REQUIRED ACTION:
Reproduce the entries in full, with no changes.
:: SUPPLIED MATERIAL ::
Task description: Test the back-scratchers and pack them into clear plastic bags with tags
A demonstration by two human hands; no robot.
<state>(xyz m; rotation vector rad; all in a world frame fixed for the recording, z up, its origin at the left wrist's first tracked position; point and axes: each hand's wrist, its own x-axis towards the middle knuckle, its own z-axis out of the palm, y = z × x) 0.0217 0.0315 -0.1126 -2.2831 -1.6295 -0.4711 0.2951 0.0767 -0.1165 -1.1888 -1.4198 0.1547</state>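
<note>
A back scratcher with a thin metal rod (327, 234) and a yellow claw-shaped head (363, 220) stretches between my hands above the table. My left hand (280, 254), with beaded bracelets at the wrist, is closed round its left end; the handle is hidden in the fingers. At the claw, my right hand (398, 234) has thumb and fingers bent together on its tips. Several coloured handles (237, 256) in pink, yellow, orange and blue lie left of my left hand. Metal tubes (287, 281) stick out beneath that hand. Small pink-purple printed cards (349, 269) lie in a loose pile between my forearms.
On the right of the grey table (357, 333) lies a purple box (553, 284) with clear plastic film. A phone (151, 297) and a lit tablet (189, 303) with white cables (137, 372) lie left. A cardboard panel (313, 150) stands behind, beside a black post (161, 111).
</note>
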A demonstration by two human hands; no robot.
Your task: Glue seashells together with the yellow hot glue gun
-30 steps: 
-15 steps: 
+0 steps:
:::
SOLUTION BELOW:
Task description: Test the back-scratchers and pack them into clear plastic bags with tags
A demonstration by two human hands; no robot.
<state>(xyz m; rotation vector rad; all in a world frame fixed for the recording, z up, its origin at the left wrist's first tracked position; point and axes: each hand's wrist, its own x-axis towards the middle knuckle, its own z-axis out of the palm, y = z × x) 0.0217 0.0315 -0.1126 -2.2831 -1.6295 -0.4711 0.2951 0.0767 -0.1165 -1.1888 -1.4198 0.1547</state>
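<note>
A back scratcher with a thin metal rod (327, 234) and a yellow claw-shaped head (363, 220) stretches between my hands above the table. My left hand (280, 254), with beaded bracelets at the wrist, is closed round its left end; the handle is hidden in the fingers. At the claw, my right hand (398, 234) has thumb and fingers bent together on its tips. Several coloured handles (237, 256) in pink, yellow, orange and blue lie left of my left hand. Metal tubes (287, 281) stick out beneath that hand. Small pink-purple printed cards (349, 269) lie in a loose pile between my forearms.
On the right of the grey table (357, 333) lies a purple box (553, 284) with clear plastic film. A phone (151, 297) and a lit tablet (189, 303) with white cables (137, 372) lie left. A cardboard panel (313, 150) stands behind, beside a black post (161, 111).
</note>
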A demonstration by two human hands; no robot.
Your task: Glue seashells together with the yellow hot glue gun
-30 steps: 
-15 steps: 
+0 steps:

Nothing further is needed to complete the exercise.